De 1770 à 1820, la partie de l’actuel boulevard Richard allant de la rue Saint-Antoine à la rue des Gozons était occupée par un terrassement un peu surélevé, muni d’escaliers à ses extrémités et bordé par un perron du côté du Tarn. Cette promenade d’abord appelée « Cours Lescalopier »  fut renommée « le quai » lors de son aménagement final en 1770.

Ce nom de « quai » se comprend difficilement aujourd’hui vu que son axe ne suivait pas les berges du Tarn, contrairement à la promenade de la Grave figurant sur les plans d’époque, mais il faut savoir qu’autrefois dans notre région tout au moins, le nom de « quai » ne supposait pas nécessairement un terrain en bordure d’un cours d’eau. Il désignait aussi tout terrassement longeant, au-dehors, l’enceinte des remparts, sur l’emplacement ou au voisinage des anciens fossés. Ainsi en est-il encore, notamment à Saint-Jean-d’Alcas et à Cornus.

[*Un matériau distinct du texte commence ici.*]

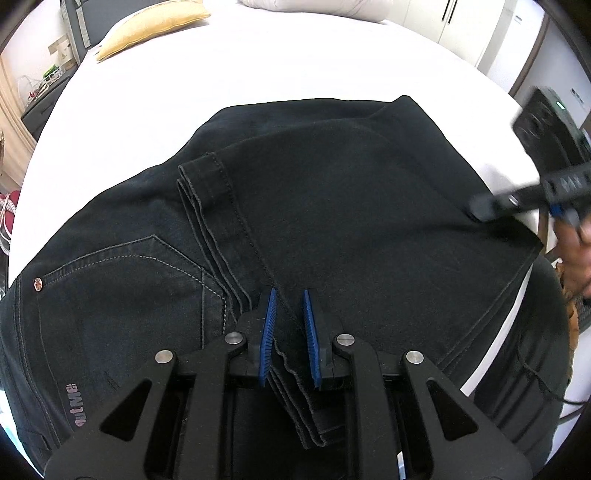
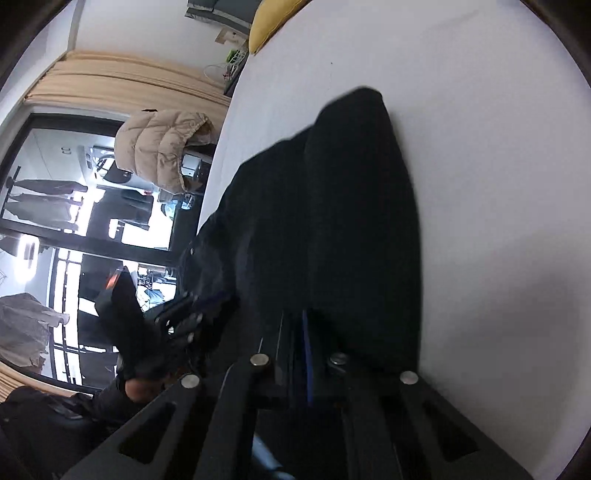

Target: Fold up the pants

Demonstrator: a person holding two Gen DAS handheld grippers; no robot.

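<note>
Black jeans [image 1: 332, 184] lie folded on the white bed [image 1: 258, 66], back pocket [image 1: 122, 273] at the left and leg hems stacked on top. My left gripper [image 1: 290, 295] points down at the near edge and is shut on the layered hems, which run between its blue pads [image 1: 267, 325]. My right gripper [image 1: 476, 210] comes in from the right, tip on the fold's right edge. In the right wrist view the jeans [image 2: 332, 203] fill the middle. The right gripper [image 2: 295, 317] there has its jaws together, with dark cloth running into them. The left gripper [image 2: 181, 314] shows blurred at the left.
A yellow pillow [image 1: 155, 26] and a pale pillow [image 1: 314, 5] lie at the bed's far end. White wardrobes [image 1: 461, 22] stand beyond. A hand [image 1: 576, 266] holds the right gripper. A beige jacket [image 2: 162, 147] hangs by a glass door [image 2: 74, 203] past the bed's left edge.
</note>
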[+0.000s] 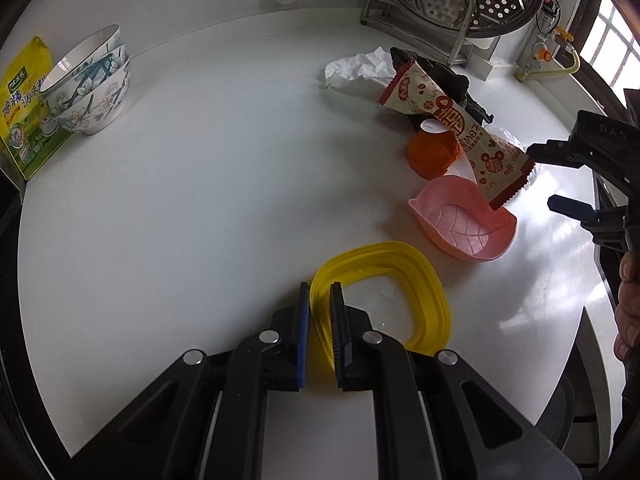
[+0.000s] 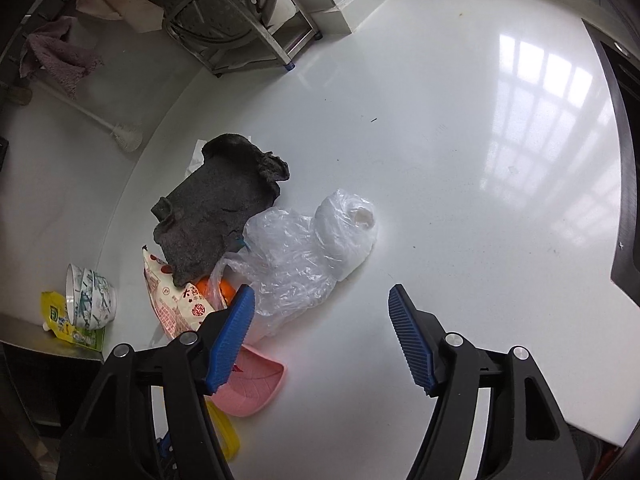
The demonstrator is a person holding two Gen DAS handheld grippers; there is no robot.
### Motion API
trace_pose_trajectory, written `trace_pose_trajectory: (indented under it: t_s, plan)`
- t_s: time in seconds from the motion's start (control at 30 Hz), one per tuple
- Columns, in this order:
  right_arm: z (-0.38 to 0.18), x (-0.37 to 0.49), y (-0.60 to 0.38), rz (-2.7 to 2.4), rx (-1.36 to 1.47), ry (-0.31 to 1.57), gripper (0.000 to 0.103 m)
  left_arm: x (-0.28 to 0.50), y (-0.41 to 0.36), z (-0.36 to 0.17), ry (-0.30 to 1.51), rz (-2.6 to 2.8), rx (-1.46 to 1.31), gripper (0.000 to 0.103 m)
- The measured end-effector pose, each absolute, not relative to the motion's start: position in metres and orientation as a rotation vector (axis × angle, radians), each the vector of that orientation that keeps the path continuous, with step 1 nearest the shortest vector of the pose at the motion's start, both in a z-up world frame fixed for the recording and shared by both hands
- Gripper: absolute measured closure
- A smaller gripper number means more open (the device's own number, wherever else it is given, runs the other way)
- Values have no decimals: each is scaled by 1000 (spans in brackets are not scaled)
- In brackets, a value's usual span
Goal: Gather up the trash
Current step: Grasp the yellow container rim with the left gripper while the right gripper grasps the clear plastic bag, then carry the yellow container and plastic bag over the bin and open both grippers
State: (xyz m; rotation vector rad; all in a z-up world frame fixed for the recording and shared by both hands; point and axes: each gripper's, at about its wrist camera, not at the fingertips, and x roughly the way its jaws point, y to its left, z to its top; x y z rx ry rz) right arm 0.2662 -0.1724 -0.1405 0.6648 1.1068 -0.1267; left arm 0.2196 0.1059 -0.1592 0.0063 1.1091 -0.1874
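So the left hand-held gripper [image 1: 320, 300] is pinched nearly closed on one wall of that yellow plastic tray [image 1: 380, 300], which sits on the white bench [image 1: 200, 200] near the front edge. One pad is inside the rim, one outside, so I'd call it gripped. The right hand-held gripper [image 2: 320, 312] is spread wide with nothing between its jaws, hanging over the trash pile.

The pile itself is a bit further back: a red-and-cream snack wrapper [image 1: 452, 120] draped over an orange cup [image 1: 432, 152] and dipping into the pink leaf-shaped dish [image 1: 464, 220], a dark grey rag [image 2: 220, 208] behind them, a crumpled white tissue [image 1: 360, 66] past that, and a clear plastic bag [image 2: 308, 248] bunched up just beside the rag.

What I'd worry about from here:

- The yellow tray looks thin and bendy, and it's only held by one wall. Lift it fast and it'll probably flex or twist out of the pads.
- The right one looks lined up for the plastic bag. That stuff is slippery and floppy, so the pads may close on a loose fold and slip off, or drag the wrapper along with it.
- The wrapper rests on both the cup and the pink dish, so pulling it could tip the cup or shove the dish.
- The stacked bowls [image 1: 92, 84] and yellow packet [image 1: 24, 112] are well off to the side, probably safe.
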Motion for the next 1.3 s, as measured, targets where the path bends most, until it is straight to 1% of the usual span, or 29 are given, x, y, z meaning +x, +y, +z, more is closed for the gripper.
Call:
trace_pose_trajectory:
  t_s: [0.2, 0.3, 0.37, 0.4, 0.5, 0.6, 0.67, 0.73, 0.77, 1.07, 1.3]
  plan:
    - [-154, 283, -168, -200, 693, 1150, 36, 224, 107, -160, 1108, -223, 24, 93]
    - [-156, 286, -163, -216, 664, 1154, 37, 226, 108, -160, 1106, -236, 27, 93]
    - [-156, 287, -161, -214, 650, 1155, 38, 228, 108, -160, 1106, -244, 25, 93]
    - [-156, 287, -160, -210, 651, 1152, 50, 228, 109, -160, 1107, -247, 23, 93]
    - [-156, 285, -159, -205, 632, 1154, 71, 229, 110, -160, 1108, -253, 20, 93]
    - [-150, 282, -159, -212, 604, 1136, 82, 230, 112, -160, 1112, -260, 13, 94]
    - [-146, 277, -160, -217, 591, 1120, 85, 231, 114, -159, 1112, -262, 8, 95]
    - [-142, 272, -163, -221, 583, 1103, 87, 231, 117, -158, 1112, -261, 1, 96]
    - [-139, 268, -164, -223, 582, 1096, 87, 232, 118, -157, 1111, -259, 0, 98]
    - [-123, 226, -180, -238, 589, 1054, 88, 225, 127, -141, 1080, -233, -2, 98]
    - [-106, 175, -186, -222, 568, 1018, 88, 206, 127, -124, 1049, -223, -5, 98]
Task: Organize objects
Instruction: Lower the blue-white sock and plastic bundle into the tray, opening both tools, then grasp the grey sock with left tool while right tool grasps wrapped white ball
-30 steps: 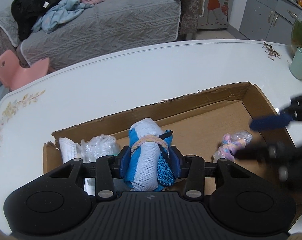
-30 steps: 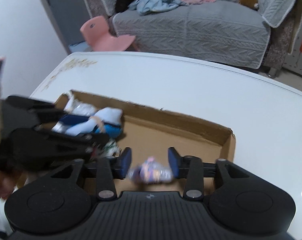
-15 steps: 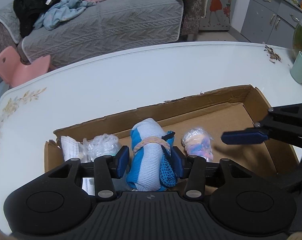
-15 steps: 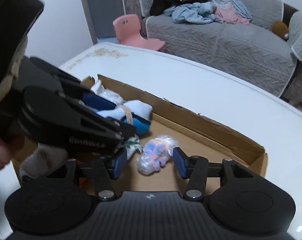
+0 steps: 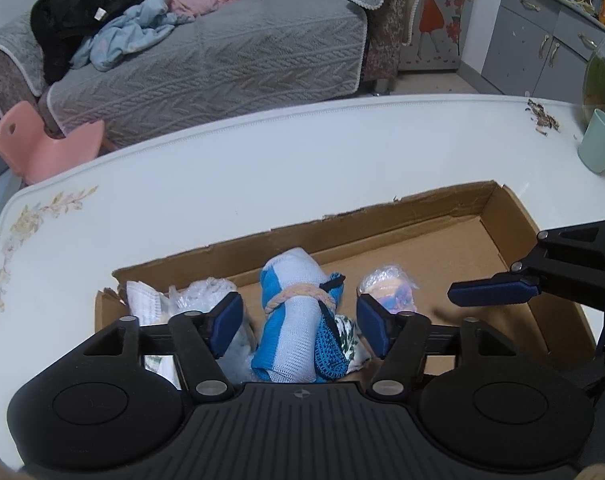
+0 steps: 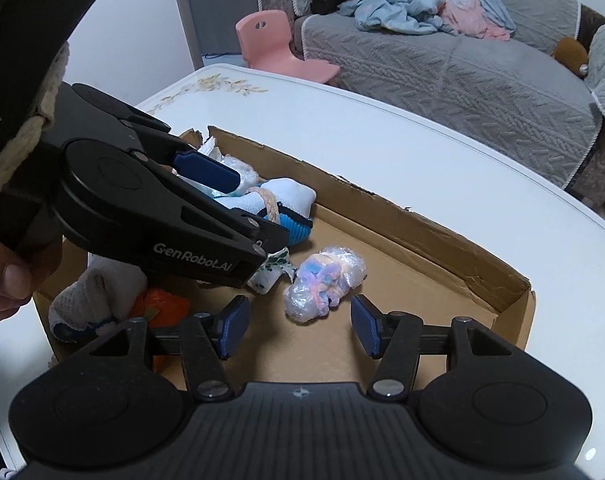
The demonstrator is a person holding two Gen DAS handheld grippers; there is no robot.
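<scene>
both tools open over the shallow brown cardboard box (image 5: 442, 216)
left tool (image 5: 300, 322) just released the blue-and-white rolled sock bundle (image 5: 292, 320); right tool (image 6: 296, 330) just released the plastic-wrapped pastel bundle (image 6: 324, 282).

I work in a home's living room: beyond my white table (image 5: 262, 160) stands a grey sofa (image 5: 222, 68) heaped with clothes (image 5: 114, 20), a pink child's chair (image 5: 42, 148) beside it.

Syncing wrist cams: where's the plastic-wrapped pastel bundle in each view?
Left wrist: plastic-wrapped pastel bundle lies right of centre, behind the left gripper's right finger.
Right wrist: centre, ahead of the open right gripper.
Shared landmark: blue-and-white striped cloth roll beside it in the cardboard box.
</scene>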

Le quai de Sauclières. © DR

Le cours Lescalopier (1745)

Au milieu du XVIIIe siècle et depuis le Moyen-âge, se trouvaient en bordure du Tarn du côté de la Grave, « les calquières », quartiers des tanneries et des mégisseries, mais ces dernières n’occupaient pas toute la place, la plus grande partie consistait en jardins et en terrains vagues, descendant en pente naturelle et irrégulière jusqu’au rivage. Les berges n’étant pas maçonnés comme aujourd’hui, la rivière les rongeait continuellement, les envahissaient à la moindre crue et les eaux remontaient plus souvent et plus près de la ville que de nos jours, mais comme le rappelait P.-E. Vivier : « Malgré la menace permanente qui se concrétisait périodiquement par des inondations dévastatrices, malgré les âcres relents qui montaient des fabriques, ce quartier suburbain se trouvait être, surtout l’hiver, l’un des plus agréables de la ville, véritable cagnard, à l’abri de la bise, orienté plein midi, et d’où l’œil parcourait un admirable panorama sur la vallée, de la Graufesenque à Creissels, et sur les contreforts qui la dominent » (L’ancien quai (Bd Richard), journal de Millau, 23 janvier 1979). Forcément, la vue n’était pas arrêtée par tous ces immeubles qui bordent désormais le boulevard, face à la vieille ville.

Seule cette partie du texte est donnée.